The purpose of using YouTube Plugins is to make the design of our website more appealing and to make it possible to display video content. This represents an ecclesiastical interest as defined by Section 6 point 4) of the DSG-EKD. Data transfer to the USA is performed in accordance with Commission Implementing Decision (EU) 2016/1250 (EU-US Privacy Shield).

We capture your IP address to enable transmission to YouTube. You are not obliged to supply this personal data; however the affected parts of our website cannot be used without it.

If you do not wish for YouTube to connect the personal data that they collect from our website with your YouTube account, you need to log out of your YouTube account before visiting our website. Follow this link for further information about YouTube: https://about.youtube/. YouTube’s privacy policy is available at https://www.google.com/policies/privacy/ as part of Google’s privacy policy.

In accordance with Sections 36 and 37 of the Act on Alternative Dispute Resolution in Consumer Matters (VSBG), EVHN draws attention to the following regulation: The European Commission has created an online dispute-resolution platform (ODR platform) for disputes arising from contracts that have been made online between consumers from EU countries and companies based in EU countries. Users can reach the platform via the following link: https://ec.europa.eu/consumers/odr/main/index.cfm?event=main.home2.show&lng=EN

EVHN prefers to resolve disputes with you directly. EVHN is not obliged and not willing to take part in conciliation/consumer conciliation procedures before a consumer conciliation body. If you have any questions or problems, please contact us directly.

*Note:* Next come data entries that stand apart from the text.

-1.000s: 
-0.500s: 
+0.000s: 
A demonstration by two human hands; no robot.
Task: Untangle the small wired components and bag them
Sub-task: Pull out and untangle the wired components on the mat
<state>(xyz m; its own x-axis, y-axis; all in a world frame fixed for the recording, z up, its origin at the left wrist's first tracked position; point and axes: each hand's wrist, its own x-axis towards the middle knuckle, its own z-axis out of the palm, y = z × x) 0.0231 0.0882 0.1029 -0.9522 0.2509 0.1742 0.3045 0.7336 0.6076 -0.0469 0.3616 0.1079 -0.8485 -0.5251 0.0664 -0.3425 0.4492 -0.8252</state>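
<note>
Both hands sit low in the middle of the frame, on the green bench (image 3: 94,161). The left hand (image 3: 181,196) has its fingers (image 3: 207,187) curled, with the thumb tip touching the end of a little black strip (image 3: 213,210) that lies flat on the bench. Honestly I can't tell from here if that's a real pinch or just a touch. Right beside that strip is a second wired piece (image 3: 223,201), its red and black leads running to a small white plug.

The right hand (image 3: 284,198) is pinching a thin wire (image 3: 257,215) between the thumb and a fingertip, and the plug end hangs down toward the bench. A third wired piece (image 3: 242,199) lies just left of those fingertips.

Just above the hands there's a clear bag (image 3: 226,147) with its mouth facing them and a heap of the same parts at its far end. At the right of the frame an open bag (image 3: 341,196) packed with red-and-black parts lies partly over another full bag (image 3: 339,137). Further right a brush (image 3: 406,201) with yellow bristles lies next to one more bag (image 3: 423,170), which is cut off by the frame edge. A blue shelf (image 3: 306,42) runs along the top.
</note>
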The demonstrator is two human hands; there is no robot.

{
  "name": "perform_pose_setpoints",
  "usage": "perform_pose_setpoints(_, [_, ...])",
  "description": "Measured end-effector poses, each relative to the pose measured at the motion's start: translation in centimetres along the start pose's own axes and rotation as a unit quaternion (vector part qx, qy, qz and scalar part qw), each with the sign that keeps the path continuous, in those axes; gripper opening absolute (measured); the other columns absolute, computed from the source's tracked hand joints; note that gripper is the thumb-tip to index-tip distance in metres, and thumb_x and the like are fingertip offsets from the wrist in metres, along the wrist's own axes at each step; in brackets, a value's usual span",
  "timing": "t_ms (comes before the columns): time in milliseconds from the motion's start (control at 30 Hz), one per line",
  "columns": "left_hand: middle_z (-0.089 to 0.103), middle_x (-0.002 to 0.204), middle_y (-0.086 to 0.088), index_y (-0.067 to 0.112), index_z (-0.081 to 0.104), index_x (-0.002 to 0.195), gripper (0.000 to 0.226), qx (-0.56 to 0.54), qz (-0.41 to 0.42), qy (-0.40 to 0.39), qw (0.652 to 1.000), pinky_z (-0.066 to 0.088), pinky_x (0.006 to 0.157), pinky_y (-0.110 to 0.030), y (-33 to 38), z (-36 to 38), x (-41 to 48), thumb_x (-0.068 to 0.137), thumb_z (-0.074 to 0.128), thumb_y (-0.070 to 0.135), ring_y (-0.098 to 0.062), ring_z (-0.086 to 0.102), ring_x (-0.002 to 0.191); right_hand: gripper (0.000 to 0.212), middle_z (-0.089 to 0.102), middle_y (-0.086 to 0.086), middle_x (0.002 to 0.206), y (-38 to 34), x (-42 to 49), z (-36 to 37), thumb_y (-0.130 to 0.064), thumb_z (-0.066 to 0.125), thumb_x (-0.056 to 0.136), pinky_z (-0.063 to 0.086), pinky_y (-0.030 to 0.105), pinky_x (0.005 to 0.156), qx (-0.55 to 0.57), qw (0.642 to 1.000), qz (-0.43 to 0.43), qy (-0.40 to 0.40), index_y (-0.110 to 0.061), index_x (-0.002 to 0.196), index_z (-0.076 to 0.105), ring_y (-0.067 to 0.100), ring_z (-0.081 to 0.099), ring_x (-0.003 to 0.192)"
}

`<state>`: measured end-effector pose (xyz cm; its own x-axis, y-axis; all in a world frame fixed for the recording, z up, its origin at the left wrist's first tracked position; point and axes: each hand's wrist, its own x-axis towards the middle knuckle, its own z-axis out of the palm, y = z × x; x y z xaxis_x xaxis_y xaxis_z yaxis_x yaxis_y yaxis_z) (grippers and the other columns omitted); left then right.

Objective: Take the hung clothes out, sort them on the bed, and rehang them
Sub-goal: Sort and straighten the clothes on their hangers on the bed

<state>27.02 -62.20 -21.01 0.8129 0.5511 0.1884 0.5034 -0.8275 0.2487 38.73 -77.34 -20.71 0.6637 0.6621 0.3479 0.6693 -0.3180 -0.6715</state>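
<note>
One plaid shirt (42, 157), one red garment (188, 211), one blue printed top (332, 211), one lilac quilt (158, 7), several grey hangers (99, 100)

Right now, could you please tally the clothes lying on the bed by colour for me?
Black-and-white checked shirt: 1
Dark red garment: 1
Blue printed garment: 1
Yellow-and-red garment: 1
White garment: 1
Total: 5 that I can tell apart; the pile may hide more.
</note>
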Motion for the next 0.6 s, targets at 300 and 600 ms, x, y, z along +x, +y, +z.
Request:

We hereby object to the contact details that we are legally obliged to publish on this website being used by third parties in order to send us advertising or information material that we did not specifically request. EVHN expressly reserves the right to take legal action if unsolicited advertising information (for example spam e-mails) is sent.

For our webinars, we use the software provided by Zoom.us; this is provided to us by Connect4Video. Use therefore conforms to the GDPR and the DSG-EKD as the servers are in Germany. (Individual events may be recorded and streamed live on Facebook or YouTube. By participating in a public event, you declare your consent to your video, text and audio contributions being stored and published.)

EVHN reserves the right to amend its data protection declaration for the purpose of adapting it to a changed legal situation or a change in services offered or in data processing procedures.